I think this has to change. The new Cold War between the US and China is dividing the world in two. There’s the growing transatlantic rift between the US and Europe. The Old Continent itself is fragmenting at an accelerating pace. And new powers are emerging in South East Asia and Africa.
The COVID-19 crisis will only intensify these trends. Countries are turning inward in their efforts to counter the pandemic. All governments are having to step in and will come out of the crisis stronger than ever, which in turn will contribute to an unprecedented divergence from a policy perspective.
This is a challenge for executives used to globalization. I think it’s now mandatory for them to learn to navigate a more unstable and fragmented world. And so my own writing about countries is about more than culture générale: for all those in pursuit of increasing returns to scale, creating and capturing value will require greater attention to the pitfalls of doing cross-border business in this new, different world.
8/ Finally, it’s one thing to reposition successfully in the current paradigm shift; it’s quite another to survive over the long term in the Entrepreneurial Age. On markets, as on the world stage, stability and predictability might be things of the past. Doing business used to come with risks, but they were known and could be managed—even mastered, in some cases. Now there’s something else: uncertainty—which, to echo economist Frank Knight, is different from risk:
Risk applies to situations where we do not know the outcome of a given situation, but can accurately measure the odds. Uncertainty, on the other hand, applies to situations where we cannot know all the information we need in order to set accurate odds in the first place.
What do you do as an executive in a world perpetually ridden with uncertainty—because of the nature of computing and networks, because of macroeconomic ups and downs, because of the public constantly threatening to erupt in revolt, because of activists that are all too happy to fuel that perpetual fire to force you to comply with whatever they demand?
What you do is find a good sparring partner who will help you navigate the uncertainty with clear strategic insights and frequent adjustments to your worldview, helping you to constantly refine your long-term thesis. As recently written by Byrne Hobart in his excellent The Diff, “as real-time data gets commoditized by efficient markets, more of the residual is explained by longer-term theses”.

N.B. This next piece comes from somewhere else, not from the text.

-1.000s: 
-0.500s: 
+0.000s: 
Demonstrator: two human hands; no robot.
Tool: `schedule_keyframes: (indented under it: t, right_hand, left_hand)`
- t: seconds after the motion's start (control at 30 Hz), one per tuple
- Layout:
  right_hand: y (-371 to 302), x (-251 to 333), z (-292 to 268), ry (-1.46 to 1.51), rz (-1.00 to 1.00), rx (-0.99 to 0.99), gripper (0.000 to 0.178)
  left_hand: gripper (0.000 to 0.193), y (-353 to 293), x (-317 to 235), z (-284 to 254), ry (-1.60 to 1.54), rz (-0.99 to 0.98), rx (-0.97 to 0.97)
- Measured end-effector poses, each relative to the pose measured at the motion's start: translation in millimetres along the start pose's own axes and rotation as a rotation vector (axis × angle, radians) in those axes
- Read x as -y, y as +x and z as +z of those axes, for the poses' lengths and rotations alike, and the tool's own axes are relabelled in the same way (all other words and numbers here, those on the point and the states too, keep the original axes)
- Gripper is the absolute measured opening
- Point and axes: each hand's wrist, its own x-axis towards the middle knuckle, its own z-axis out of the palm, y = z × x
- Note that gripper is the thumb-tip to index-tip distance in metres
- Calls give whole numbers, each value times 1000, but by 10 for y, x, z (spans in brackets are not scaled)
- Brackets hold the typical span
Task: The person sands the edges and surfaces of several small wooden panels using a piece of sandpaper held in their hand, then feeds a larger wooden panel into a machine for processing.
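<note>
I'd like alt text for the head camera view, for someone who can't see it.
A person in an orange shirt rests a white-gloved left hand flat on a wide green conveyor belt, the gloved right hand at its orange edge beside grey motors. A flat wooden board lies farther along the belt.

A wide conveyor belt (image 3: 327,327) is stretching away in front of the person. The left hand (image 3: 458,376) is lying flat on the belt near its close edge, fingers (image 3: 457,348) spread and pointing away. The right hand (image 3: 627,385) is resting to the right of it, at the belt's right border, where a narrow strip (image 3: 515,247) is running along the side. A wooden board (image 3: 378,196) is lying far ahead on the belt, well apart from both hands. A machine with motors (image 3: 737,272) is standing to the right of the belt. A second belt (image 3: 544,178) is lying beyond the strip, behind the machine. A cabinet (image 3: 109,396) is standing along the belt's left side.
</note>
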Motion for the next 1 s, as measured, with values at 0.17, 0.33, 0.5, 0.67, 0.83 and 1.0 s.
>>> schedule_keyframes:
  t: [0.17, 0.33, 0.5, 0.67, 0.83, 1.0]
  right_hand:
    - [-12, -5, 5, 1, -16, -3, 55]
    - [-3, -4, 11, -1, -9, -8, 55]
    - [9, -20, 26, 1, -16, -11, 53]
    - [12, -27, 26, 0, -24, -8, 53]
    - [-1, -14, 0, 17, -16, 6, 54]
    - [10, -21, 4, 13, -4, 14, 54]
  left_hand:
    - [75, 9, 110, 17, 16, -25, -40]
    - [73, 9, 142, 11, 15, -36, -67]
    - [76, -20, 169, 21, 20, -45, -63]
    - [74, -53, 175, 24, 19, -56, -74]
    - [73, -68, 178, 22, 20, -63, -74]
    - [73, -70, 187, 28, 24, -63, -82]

9/ Who are those executives that I would spar with? There are several options:
I’m not a big believer in the idea of a “chief digital officer”, but I’ve already been sparring with a few—and there have been some interesting results.
I happen to think that CFOs can make or break a firm’s effort to reposition in the current context, so I’m looking forward to sparring with them.

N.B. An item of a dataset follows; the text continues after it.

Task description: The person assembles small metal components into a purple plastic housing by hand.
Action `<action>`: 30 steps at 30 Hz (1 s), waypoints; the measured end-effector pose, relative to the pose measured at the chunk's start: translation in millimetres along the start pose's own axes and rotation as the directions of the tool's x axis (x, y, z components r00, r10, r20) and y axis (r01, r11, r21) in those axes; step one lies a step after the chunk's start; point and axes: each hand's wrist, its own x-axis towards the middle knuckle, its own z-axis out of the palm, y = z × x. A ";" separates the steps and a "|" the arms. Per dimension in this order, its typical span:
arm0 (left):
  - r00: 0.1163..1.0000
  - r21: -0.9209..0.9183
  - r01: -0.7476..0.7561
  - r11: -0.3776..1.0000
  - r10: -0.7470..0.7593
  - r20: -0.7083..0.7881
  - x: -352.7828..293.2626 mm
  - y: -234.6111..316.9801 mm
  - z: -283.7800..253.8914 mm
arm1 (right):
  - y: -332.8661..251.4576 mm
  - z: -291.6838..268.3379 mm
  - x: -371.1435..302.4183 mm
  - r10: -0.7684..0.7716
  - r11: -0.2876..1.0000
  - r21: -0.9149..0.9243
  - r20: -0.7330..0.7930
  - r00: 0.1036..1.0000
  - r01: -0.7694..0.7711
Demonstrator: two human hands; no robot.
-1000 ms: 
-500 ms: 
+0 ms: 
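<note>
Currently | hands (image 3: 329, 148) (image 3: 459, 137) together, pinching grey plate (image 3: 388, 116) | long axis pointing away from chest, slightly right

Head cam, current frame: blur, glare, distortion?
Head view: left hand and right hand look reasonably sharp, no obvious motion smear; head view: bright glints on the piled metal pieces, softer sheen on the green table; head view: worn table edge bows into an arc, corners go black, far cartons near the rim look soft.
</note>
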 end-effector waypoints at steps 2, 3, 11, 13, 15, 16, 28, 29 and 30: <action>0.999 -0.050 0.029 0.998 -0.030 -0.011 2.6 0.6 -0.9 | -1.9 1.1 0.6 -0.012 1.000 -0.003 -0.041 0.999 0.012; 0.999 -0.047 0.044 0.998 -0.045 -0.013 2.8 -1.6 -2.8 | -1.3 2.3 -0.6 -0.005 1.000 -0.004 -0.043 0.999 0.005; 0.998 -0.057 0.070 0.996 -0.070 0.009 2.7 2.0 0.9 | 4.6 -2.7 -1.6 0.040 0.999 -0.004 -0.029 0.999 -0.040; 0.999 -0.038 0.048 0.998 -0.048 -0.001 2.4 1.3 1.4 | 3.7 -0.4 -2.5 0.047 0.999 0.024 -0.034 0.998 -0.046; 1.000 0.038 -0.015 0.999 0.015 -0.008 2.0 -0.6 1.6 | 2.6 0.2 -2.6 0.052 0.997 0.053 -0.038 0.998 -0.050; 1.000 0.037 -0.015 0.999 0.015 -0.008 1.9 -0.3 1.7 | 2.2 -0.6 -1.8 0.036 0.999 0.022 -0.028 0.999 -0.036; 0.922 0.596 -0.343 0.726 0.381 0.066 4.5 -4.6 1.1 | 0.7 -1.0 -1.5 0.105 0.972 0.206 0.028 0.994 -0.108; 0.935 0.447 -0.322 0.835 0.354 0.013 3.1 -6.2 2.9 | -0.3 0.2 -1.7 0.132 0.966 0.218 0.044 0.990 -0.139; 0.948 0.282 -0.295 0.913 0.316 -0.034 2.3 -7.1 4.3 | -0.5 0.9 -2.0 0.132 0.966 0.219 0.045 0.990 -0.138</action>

CEOs should definitely be the ones in charge on all those fronts, so obviously they’re part of my list of potential clients.
As for small and medium businesses, their smaller sizes doesn’t spare them from the need to tackle all those challenges, and their owners and executives, too, need a sparring partner.
10/ I’m sure you have many questions! So please reach out so that we can exchange a bit, and I’ll let you in on the details. If you need references, I’m also happy to provide them. Talk soon 🤗
💵 Yesterday, my colleague Younès Rharbaoui sent the second issue of his newsletter Chasing Paper, this time about “Finance Hacking”. He reveals a bit of how we manage finances at The Family and describes the tools that every CFO can use to automate their tasks. Here it is: Finance Hacking: The rise of the augmented CFO.
⚠️ Oussama has launched a new series of blog posts targeted at guiding startup founders through the COVID-19 crisis. Here are the first three installments:
👩🍳 In an environment where making a sale is harder than ever, crafting a superb customer experience becomes an even bigger value add (plus, it’s one area where startups can absolutely compete with and outdo legacy players). That’s why our next big online event at The Family is the Customer Experience Summit, being held on June 18. Get all the details and your free ticket right here.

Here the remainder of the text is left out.